Product Surveillance Analyst

This job description provides a comprehensive overview of the responsibilities and requirements for the role. However, it can be improved for clarity and professionalism by restructuring some sections and removing repetitive content. Here's a refined version:

1. Comply with U.S. Food and Drug Administration (FDA) regulations, company policies, standard operating procedures, and other regulatory requirements.
2. Initiate and manage product complaint files until record closure.
3. Maintain accurate entries of product complaints in the complaint management system.
4. Communicate verbally and in writing with internal and external stakeholders, including healthcare professionals, technical services, and sales representatives, regarding product complaints.
5. Assess complaint decisions independently and accurately record complaint and non-complaint events.
6. Support the Quality Management System (QMS), Environmental Management System (EMS), and other regulatory requirements on a global scale.
7. Perform desk-based tasks involving computer monitor usage.

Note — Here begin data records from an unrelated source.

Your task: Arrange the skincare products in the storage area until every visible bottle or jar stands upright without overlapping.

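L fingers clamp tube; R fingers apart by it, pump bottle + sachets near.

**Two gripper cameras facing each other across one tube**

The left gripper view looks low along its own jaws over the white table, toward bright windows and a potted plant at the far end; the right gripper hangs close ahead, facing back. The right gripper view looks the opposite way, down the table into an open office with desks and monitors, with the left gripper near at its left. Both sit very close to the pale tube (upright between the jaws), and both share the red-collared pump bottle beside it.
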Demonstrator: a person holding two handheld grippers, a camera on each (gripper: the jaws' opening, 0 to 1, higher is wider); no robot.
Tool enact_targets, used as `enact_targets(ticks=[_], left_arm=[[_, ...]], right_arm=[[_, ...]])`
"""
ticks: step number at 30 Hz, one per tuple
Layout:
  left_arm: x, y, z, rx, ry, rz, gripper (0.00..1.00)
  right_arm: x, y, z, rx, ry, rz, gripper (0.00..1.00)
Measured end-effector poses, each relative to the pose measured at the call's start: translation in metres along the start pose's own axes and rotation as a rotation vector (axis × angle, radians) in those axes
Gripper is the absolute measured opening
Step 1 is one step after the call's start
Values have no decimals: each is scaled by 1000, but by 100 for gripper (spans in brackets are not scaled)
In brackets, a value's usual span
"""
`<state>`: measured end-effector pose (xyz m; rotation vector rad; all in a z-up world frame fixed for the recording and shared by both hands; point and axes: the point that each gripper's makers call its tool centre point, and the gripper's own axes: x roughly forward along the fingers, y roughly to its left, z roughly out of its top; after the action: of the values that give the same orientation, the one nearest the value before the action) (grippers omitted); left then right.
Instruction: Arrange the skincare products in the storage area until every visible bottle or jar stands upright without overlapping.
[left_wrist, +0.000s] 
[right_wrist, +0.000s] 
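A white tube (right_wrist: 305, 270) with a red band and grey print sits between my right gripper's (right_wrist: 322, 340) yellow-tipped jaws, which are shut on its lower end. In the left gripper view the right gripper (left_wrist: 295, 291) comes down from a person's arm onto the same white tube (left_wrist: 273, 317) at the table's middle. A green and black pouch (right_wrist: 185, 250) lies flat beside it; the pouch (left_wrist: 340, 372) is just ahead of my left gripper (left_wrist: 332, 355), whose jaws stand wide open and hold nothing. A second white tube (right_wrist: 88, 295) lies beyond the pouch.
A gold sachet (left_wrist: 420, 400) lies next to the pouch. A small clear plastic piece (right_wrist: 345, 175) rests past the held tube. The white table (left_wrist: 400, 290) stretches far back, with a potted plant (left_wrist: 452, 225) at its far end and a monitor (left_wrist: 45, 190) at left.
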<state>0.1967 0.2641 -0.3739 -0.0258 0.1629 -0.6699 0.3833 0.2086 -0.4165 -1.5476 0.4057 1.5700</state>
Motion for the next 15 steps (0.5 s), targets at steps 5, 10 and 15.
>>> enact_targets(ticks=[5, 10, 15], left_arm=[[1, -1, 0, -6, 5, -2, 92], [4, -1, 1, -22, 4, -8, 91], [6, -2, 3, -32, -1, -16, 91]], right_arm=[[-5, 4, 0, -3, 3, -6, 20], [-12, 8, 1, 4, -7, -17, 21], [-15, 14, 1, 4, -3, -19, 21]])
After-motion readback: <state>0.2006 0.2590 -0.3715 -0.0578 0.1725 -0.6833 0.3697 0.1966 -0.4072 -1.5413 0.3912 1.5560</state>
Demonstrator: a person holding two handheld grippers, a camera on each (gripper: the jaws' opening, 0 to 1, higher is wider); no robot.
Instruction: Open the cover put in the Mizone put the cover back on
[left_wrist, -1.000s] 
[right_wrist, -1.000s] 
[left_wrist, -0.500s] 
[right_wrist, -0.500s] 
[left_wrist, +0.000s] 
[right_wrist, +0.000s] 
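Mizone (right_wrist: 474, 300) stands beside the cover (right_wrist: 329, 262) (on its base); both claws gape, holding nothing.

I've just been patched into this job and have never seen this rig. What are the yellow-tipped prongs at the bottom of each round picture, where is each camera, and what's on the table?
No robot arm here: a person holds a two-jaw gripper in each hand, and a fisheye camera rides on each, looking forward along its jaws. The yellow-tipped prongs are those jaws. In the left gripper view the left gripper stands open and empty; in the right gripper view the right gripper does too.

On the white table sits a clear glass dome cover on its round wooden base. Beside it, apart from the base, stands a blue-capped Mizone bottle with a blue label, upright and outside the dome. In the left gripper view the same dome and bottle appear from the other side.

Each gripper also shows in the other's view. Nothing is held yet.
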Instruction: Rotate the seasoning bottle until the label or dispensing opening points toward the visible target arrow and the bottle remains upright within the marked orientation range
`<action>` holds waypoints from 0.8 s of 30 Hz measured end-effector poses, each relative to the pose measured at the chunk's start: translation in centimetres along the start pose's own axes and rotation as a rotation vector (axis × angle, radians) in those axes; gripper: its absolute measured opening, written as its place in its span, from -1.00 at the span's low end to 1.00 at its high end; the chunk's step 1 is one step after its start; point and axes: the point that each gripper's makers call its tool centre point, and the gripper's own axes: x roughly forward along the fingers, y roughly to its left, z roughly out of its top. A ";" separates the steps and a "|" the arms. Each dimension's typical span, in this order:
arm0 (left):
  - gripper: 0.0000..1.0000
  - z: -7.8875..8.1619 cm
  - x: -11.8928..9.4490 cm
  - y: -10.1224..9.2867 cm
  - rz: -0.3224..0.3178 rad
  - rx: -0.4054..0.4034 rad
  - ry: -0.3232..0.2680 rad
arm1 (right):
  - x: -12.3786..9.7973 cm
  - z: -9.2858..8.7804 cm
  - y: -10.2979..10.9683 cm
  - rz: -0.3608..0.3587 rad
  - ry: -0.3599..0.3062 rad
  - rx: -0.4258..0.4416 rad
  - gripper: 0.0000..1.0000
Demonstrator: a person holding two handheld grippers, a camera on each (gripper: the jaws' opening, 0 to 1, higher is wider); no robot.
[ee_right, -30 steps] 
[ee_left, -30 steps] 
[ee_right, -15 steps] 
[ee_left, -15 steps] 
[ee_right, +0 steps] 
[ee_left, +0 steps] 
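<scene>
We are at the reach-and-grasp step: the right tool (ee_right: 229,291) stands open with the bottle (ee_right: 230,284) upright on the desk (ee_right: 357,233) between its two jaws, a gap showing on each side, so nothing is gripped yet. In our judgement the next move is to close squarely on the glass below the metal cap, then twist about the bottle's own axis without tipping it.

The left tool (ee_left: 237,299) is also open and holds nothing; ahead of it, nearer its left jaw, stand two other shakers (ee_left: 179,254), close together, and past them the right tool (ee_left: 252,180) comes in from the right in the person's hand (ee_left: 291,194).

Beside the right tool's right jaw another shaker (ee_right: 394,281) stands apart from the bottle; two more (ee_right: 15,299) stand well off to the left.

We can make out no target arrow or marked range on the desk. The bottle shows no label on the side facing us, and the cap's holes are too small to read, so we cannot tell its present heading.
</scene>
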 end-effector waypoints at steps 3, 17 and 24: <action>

• Bachelor's Degree, Post Graduate Diploma, or Professional Degree, preferably in healthcare.
• 1-2 years of experience in customer support or complaint handling preferred.
• Proficiency in medical terminologies is advantageous; experience with Quality Systems and Medical Devices is preferred.
• Ability to work independently with minimal supervision, self-learn, and seek solutions proactively.
• Capable of managing multiple priorities and collaborating with peers and teams.
• Proficiency in MS Office and data entry.
• Excellent interpersonal, verbal, and written communication skills in English.
• Strong organizational, follow-up, and attention to detail skills.
• Reliable attendance and good problem-solving and analytical abilities.